Letting an AI model "think again" doesn't help if it can't tell when it got it right.
Researchers built a system called Iterative Visual Thinking (IVT) that asks a vision-language model to predict a bounding box around an object, render that box on the image, and then refine its guess over several steps. The training pipeline is clever: it uses the model's own wrong predictions as realistic errors, has a teacher model generate corrective reasoning traces from those errors, and then fine-tunes with a reward tied to how well the predicted box overlaps the target. Benchmarked the usual way, IVT looked like a win — a +2.4 percentage point accuracy gain over the single-shot baseline.
The catch is how that number was computed. The evaluation kept, per example, whichever step in the refinement trajectory came closest to the correct answer — a selection that requires knowing the ground truth. Under any stopping rule a real deployment could actually use, the gain disappears entirely. The best policy turns out to be stopping at step zero, which matches the base model and beats every label-free rule tested. The model can stumble onto a better box somewhere in its chain of attempts, but it has no reliable way to know when it has done so: self-verification confidence correlates with correctness at roughly r = 0.22, barely above noise.

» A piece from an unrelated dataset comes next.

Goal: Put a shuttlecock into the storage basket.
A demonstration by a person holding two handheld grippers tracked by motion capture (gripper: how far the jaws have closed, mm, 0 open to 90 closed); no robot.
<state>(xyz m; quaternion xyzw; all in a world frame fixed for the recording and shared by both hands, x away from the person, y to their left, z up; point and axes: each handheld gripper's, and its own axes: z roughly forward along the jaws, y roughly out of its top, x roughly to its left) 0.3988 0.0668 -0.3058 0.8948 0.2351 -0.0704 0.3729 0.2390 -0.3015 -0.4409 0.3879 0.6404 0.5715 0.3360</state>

This matters beyond one paper. "Test-time compute" — the idea that more inference steps produce better outputs — has become a central narrative in AI research, and spatial grounding is a natural place to apply it. IVT is a careful, well-constructed version of this idea, and it still fails the deployability test. The authors propose an evaluation protocol that reports accuracy under fixed label-free policies alongside an explicit oracle-to-shippable gap — a useful corrective for a field that has leaned hard on oracle metrics to sell progress.